En los últimos treinta días se ha vendido más libros de Vargas Llosa que en los últimos cinco años. El dato –divulgado por Mercedes González, directora de Editorial Santillana en Perú– impacta, alegra y cuestiona.
Impacta porque el mercado editorial peruano no está para nada habituado a ese altísimo nivel de interés de parte del público, sino todo lo contrario. Alegra, porque es muy posible que el caso MVLL provoque un efecto dominó y estimule a muchos primerizos a buscar otros autores, otros títulos, en fin, a demorarse un poco más la próxima vez que visiten una librería. Pero el dato también cuestiona, porque el fenómeno no parece lógico, así que, una vez registrado, toca buscarle explicación.
La respuesta más pesimista es que solo se trata de una moda, una neurosis provocada por la divertida extravagancia que representaría el hecho de ser, de buenas a primeras, compatriotas de un Nobel. La moda, entonces, consistiría en comprar a Vargas Llosa, pero no necesariamente leerlo. O peor, comprarlo solo para lucirlo: porque, claro, da cierto caché literario tener sobre la única repisa de la casa un Los cuadernos de Don Rigoberto entre El Delfín de Sergio Bambarén y La nutrición inteligente de Sacha Barrio.

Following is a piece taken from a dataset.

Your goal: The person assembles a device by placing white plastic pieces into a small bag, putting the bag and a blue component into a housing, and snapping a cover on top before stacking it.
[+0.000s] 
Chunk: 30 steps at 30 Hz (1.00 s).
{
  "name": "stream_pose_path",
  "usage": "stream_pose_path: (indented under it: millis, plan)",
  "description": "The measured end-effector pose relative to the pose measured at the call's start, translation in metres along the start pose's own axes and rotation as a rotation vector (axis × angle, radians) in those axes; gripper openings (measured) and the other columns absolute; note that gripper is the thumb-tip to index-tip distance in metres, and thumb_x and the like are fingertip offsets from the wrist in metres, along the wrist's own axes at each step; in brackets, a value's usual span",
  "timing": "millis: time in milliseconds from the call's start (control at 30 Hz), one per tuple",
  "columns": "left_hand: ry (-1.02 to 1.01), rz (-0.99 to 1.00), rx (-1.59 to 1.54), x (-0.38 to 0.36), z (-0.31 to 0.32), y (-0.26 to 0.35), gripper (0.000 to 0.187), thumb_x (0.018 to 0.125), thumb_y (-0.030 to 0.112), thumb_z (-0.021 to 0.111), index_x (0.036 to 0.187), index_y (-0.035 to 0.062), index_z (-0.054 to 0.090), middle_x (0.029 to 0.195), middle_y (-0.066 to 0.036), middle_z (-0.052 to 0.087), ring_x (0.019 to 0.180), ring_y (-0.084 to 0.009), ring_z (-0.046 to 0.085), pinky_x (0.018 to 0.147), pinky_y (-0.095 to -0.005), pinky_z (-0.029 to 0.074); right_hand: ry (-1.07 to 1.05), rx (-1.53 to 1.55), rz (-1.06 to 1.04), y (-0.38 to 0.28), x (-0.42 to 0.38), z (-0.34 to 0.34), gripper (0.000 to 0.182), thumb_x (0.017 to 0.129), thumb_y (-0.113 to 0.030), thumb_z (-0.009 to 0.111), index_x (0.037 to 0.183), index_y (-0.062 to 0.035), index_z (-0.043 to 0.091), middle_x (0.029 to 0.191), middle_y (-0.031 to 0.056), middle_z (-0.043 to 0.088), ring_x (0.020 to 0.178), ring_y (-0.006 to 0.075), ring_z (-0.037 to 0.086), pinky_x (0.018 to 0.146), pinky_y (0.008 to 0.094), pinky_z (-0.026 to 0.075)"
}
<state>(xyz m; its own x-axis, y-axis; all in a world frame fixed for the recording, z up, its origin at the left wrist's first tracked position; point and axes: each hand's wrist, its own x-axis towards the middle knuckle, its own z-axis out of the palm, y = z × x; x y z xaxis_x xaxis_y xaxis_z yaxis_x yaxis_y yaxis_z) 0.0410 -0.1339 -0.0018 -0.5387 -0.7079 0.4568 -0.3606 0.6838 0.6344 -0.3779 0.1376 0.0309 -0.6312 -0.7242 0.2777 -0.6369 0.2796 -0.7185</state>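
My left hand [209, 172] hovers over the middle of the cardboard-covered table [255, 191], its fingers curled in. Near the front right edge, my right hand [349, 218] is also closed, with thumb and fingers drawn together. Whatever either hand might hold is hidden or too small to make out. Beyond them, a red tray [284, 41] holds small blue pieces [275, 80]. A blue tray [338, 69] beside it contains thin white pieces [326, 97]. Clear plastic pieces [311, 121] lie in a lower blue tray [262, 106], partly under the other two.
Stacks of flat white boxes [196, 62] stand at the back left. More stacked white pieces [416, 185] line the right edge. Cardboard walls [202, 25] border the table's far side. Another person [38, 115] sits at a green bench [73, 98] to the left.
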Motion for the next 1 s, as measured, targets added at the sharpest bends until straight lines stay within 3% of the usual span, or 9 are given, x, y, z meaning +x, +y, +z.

Siendo esa una tesis muy tentadora (considerando, además, el arribismo cultural que cunde en una sociedad tan poco intelectualizada como la peruana), prefiero no apostar por ella. Quisiera creer, más bien, que la gente –sobre todo los jóvenes– ha adquirido libros de Vargas Llosa por una suerte de protesta masiva contra las instituciones que no cumplen el rol de incitar a leer. Protesta quizá contra la familia, en cuyo centro se habla poquísimo de lectura (es más, los escasos títulos que suelen encontrarse en casa son, por lo general, malos). O protesta contra la escuela, cuya política de promoción de lectura es arcaica, irreal, desfasada. O protesta contra el Estado, que es culpable de lo anterior, pero que, además, –mientras se regodea con sus supuestos logros educativos– se olvida de legislar para que el público tenga un acceso más cómodo a los libros.
Por último, quizá el fenómeno MVLL también represente una protesta contra los que administran la ciudad (y sus perros). Tal vez lo que la gente les está diciendo a sus autoridades es que la lectura sí le importa. Y muchísimo. En ese sentido, sigue siendo absolutamente imperdonable que Lima no cuente con un espacio creado para una Feria del Libro atractiva, espaciosa y convocante. Miraflores acaba de recuperar el Parque Kennedy para montar la Feria Ricardo Palma, pero lo ha conseguido después de soportar la censura del poder político y eclesiástico. (Luego uno entiende por qué Cipriani encuentra chistoso afirmar que él no lee a Vargas Llosa).